The problem is that Broadway audiences are used to flashy, uncontroversial musicals. Decades of meaningless spectacles like "Anything Goes" and "Mamma Mia!" have portrayed theater as pure escapism, not a medium for conveying ideas.

Such hedonism has trained audiences to view political shows likewise. As William Burling's essay on "The Horizons of Revolutionary Theatre" attests, Broadway buries political messages in the artistry of the musicals themselves, leaving the "controversy packaged as entertainment."

The Tony-award-winning brilliance of "Hadestown" thus actually obscures its message. When I saw the show on Broadway this April, the audience missed all the nuance of its political overtones, gawking instead at the gorgeous music and stunning stage magic.

Hades does the same thing in Hadestown. When Orpheus incites the workers to rebellion with a song — a perfect analogy for successful political theater — Hades does not bother to silence him. "Sing a song for me," he commands instead. "Make me laugh! Make me weep!" Like the Broadway audience watching him, Hades invalidates Orpheus's message by reducing his song to simple entertainment. This epitomizes Broadway.

I was wrong to look east toward New York for the pinnacle of theater. In reality, Broadway only exemplifies commercial theater: innocuous crowd-pleasers that maximize profits by attracting escapist audiences.

Broadway lost its way before Minneapolis even made it on the theatrical map. Now, however, we have more theater seats per capita than any U.S. city outside of New York.

If Broadway represents the old, jaded, capitalistic Hades, erecting walls to keep out foreign ideas, then Minneapolis, with its younger, vibrant theater community, can be the radical Orpheus who breaks them down.

Our major theaters already develop tons of political content. The Guthrie's adaptation of "An Enemy of the People" addresses the political causes of the water crisis in Flint, Mich. In The Moving Company's mute masterpiece, "Speechless," a tower of "hope" for the 2016 election becomes democracy's tomb. Mixed Blood Theatre's "Autonomy" pits a young Dreamer against Google, Amazon and ICE in a world of automated vehicles.

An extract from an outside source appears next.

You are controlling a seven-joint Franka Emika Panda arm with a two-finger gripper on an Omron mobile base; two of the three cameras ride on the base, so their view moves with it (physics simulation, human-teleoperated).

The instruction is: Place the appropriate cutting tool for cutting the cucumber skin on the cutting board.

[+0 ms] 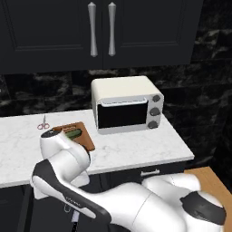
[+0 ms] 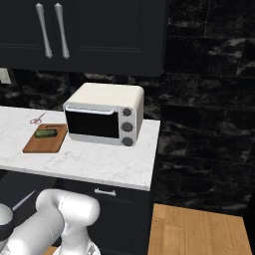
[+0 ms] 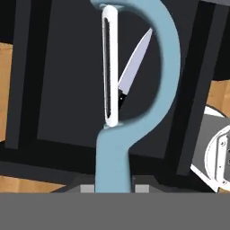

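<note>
— White marble surface (image 1: 136, 145) under those black cupboards, and the toaster oven (image 1: 127, 105) sits square in the middle of it. Where's the peeler?

— Down low, off the surface altogether. From the hand view the peeler (image 3: 117, 90) rises straight out of the tool (image 3: 115, 187), its light-blue handle pinched at the base between the finger tips and the silvery blade pointing away from the hand. That grip looks deliberate to me: held by the handle end, the head stays free to be laid down flat.

— And that blade behind it?

— The knife (image 3: 132, 67), black handle, lying below against the dark cabinet fronts, with wood floor (image 3: 4, 94) showing at the edges. Wrong thing for skin, so it is left there.

— The board?

— The cutting board (image 2: 45, 141) is on the surface just left of the oven, with the cucumber (image 2: 46, 133) lying on its far end. Pink scissors (image 1: 43, 124) are beyond it, near the wall.

— Anything in the way?

— I'd judge the surface's front edge first, since the arm has to lift over it. Then the oven, close by the board's right side, and the cucumber taking up part of the board; the near half looks the freer spot.
</note>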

Broadway has political shows, too, but retraining its ever-changing, consumerist audience for civically engaged theater would be impossible. In Minneapolis, however, lower ticket prices reduce the stakes of experimentation, and a local theater community forms a loyal, trainable audience: us.

We constitute the audience; we control our theater community. With our shared political history and culture of inclusion, Minneapolis can lead the nation in political theater by cultivating the community we already have.

We can better support organizations like Mixed Blood and The Moving Company that produce creative, political content. We can cheer on polemical productions like "An Enemy of the People" or "Indecent" at the Guthrie and dissect their significance on the drive home, over social media and in debates about current issues.

Minneapolis can revitalize political theater at this crucial juncture for America. We can put ourselves on the map, not as a Midwestern alternative to Broadway, but as a national leader in political theater. We decide what theater means in Minnesota. Let's give it substance.

Jacob Weinstein, of St. Paul, is a tutor and amateur actor.